Problem: Search the records for the string "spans". Copy each line where it occurs.

BEGIN Data for this exercise

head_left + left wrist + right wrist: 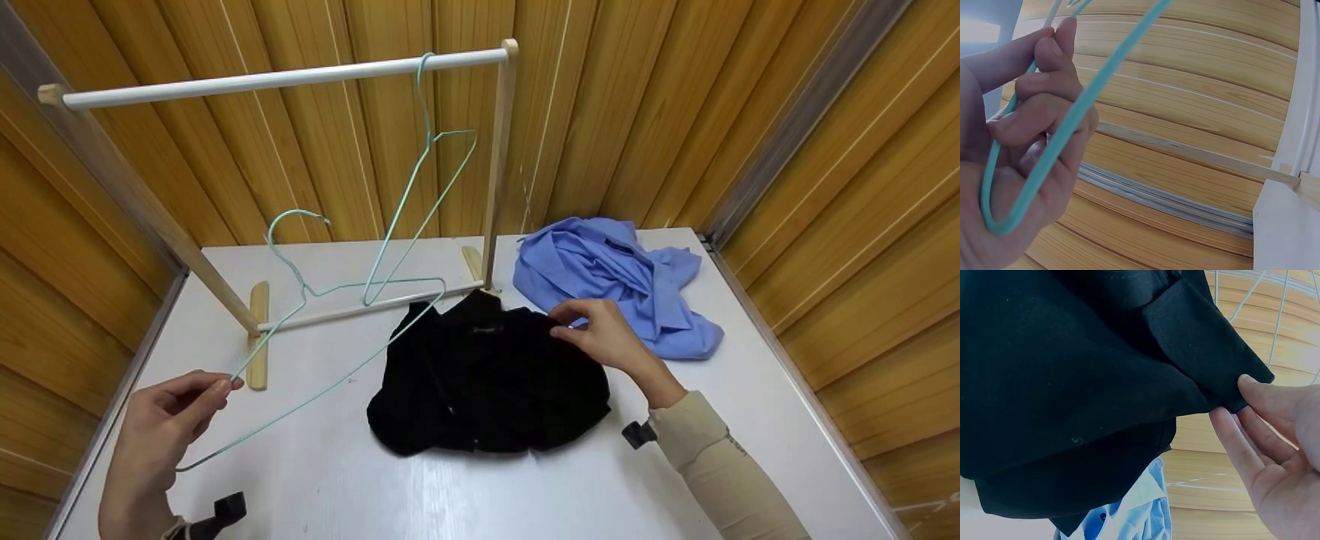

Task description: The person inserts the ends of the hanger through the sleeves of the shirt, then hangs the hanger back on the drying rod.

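Note:
My left hand (166, 433) pinches a mint-green wire hanger (311, 395) by one arm, near its end. The hanger is tilted, its hook up, and its far end reaches over the black shirt. In the left wrist view the hanger's bent corner (999, 228) lies across the palm. The black shirt (491, 382) is bunched on the table, with its collar and label at the back. My right hand (600, 334) pinches the shirt's edge at the upper right. In the right wrist view the thumb lies on a collar-like flap (1202, 343), with fingers beneath.
Behind stands a wooden rack with a white top rail (285, 79); a second mint-green hanger (397, 202) hangs on it. A crumpled blue shirt (600, 262) lies on the white table (360, 495), back right. Wood-patterned walls (630, 97) enclose the table at the back and sides.

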Demonstrator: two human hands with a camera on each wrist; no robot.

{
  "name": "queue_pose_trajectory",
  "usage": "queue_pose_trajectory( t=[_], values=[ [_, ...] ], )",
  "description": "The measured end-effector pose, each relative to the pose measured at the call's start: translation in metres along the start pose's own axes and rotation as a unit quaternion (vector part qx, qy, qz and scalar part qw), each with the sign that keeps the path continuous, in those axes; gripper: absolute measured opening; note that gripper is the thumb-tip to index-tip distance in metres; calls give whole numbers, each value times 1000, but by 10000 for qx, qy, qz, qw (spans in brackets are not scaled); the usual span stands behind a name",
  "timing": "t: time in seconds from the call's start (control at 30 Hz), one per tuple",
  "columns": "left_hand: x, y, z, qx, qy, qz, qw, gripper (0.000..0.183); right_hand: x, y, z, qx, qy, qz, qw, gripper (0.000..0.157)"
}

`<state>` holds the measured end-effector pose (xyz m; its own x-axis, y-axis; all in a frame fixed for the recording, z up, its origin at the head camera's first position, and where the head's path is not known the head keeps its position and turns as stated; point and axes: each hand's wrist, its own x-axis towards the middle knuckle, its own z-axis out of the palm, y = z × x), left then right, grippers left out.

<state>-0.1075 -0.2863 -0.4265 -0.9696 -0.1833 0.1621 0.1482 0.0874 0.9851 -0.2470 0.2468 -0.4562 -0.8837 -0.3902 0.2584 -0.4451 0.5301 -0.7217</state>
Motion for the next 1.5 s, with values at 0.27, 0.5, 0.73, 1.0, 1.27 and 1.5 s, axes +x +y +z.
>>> queue_pose_trajectory(
  t=[0.27,0.5,0.73,1.0,1.27,1.5],
  values=[
    [-1,-5,-2,-4,-225,-25,9997,8,1,3,0,-71,54,20,10000,13],
    [-2,-8,-2,106,-309,-128,9994,8,2,5,1,-109,58,84,9999,15],
    [-5,-11,-7,-29,-390,-190,9991,9,2,5,0,-73,15,118,9999,15],
    [-5,-14,-10,81,-671,-377,9970,9,2,4,0,-56,-23,136,9999,16],
    [-6,-20,-12,-20,-1003,-334,9944,12,1,4,1,-99,-38,119,9999,16],
    [-2,-25,-13,57,-1122,-588,9919,13,2,4,1,-71,-57,155,9998,16]
  ],
)
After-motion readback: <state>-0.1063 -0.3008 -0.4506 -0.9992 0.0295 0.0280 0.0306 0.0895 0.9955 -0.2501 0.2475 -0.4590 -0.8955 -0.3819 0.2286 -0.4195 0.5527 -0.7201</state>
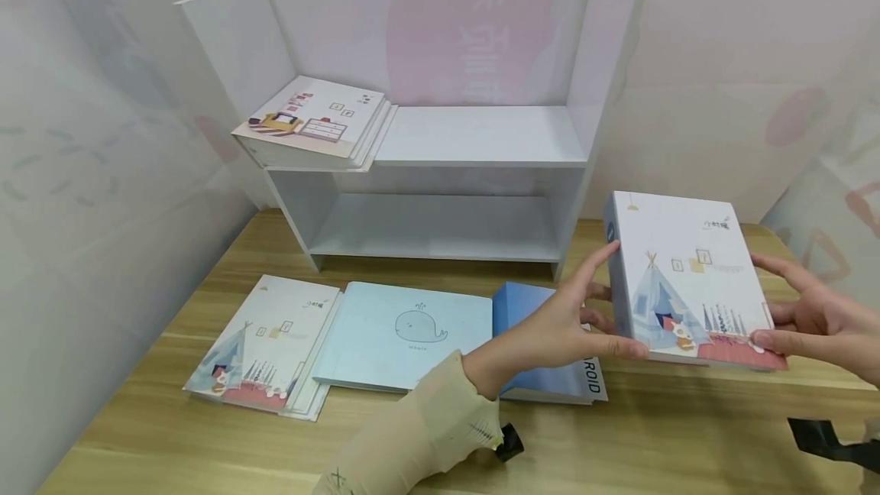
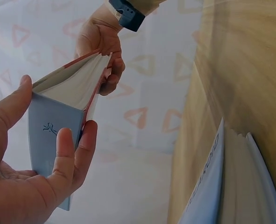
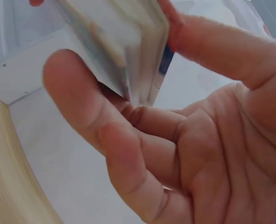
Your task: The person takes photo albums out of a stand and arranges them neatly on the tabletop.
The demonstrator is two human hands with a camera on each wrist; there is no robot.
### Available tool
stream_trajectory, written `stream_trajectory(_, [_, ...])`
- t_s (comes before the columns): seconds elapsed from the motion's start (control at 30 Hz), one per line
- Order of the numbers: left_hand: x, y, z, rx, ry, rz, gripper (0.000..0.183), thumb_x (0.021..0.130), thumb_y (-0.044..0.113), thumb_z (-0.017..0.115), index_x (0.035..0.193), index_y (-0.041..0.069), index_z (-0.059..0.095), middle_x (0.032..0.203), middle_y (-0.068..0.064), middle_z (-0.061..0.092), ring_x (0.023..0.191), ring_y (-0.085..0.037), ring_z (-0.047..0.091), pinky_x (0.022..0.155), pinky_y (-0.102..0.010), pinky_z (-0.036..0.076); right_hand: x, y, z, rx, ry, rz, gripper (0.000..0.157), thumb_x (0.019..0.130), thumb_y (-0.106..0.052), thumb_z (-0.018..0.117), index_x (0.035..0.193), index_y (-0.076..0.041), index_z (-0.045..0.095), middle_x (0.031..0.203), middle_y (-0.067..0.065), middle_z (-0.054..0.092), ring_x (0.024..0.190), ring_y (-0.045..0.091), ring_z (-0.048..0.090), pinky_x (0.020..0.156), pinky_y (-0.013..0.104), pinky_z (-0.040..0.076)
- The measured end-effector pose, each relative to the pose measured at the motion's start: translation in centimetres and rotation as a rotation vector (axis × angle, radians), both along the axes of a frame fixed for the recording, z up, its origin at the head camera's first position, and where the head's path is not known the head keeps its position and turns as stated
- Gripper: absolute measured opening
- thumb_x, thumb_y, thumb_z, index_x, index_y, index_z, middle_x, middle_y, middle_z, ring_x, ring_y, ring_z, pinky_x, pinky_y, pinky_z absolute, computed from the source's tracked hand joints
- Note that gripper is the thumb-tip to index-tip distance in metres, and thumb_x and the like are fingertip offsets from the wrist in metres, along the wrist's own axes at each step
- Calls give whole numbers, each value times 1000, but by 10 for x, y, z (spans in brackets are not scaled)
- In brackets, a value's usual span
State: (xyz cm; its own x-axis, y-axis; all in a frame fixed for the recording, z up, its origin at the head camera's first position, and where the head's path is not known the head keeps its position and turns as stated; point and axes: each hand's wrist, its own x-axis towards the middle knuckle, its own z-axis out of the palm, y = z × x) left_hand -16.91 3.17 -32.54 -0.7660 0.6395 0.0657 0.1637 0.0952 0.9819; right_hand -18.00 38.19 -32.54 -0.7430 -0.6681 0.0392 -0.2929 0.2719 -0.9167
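Observation:
Both hands hold a white book [image 1: 681, 273] with a teepee picture on its cover and a blue-grey spine. It is up off the table at the right of the head view, cover facing up. My left hand [image 1: 560, 331] grips it at the spine, thumb at the lower corner; the spine [image 2: 44, 133] also shows in the left wrist view. On the opposite edge, my right hand [image 1: 818, 319] pinches it, thumb on the cover and fingers beneath. The page edges [image 3: 140, 42] look blurred in the right wrist view.
A white two-tier shelf [image 1: 481, 136] stands at the back, with stacked books [image 1: 316, 117] on its upper left. Along the wooden table [image 1: 137, 434] lie a similar teepee book [image 1: 254, 357] atop others, a pale blue whale book [image 1: 406, 334] and a blue book [image 1: 550, 384] behind the left arm.

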Motion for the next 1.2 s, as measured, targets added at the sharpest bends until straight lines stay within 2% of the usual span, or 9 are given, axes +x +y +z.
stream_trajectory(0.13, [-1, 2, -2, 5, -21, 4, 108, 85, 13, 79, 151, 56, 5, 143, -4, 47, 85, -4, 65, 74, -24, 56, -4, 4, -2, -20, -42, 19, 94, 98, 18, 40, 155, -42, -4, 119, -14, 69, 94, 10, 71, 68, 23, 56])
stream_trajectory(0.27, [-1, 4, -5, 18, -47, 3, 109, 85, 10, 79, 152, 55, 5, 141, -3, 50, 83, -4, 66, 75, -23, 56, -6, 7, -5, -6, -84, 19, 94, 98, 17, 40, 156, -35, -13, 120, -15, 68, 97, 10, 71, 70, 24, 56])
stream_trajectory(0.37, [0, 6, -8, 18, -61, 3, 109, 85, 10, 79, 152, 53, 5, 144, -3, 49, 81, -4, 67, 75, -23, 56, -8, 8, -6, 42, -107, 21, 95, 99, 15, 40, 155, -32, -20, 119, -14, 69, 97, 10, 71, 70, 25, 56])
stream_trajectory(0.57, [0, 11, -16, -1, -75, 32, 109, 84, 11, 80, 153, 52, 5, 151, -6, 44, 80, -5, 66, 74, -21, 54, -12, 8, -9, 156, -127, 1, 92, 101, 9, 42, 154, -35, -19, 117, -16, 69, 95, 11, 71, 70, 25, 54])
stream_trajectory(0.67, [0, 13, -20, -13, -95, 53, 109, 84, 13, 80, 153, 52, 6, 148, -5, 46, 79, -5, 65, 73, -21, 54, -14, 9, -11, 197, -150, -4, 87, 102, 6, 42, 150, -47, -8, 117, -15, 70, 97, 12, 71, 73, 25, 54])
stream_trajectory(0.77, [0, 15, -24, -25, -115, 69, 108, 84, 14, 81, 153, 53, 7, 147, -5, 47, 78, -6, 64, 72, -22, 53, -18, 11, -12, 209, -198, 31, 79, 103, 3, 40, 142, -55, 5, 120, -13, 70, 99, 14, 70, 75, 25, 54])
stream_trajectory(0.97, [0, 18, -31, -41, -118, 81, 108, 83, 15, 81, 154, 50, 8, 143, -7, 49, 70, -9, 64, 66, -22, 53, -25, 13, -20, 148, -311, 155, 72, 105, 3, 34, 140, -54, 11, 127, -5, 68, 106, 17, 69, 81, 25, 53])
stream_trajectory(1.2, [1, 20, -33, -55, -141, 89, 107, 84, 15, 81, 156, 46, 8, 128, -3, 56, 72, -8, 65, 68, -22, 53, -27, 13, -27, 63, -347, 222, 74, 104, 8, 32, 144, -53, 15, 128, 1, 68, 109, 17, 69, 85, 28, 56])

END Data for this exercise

Exercise answer:
  "description": "The measured end-effector pose, each relative to the pose measured at the call's start: translation in metres along the start pose's own axes and rotation as a unit quaternion (vector part qx, qy, qz and scalar part qw), each with the sign that keeps the path continuous, in those axes; gripper: absolute measured opening; note that gripper is the thumb-tip to index-tip distance in metres; calls give whole numbers, each value times 1000, but by 10000 for qx, qy, qz, qw (spans in brackets are not scaled); the usual span stands behind a name",
- Calls give whole numbers, each value times 1000, but by 10 for x, y, z (spans in brackets are not scaled)

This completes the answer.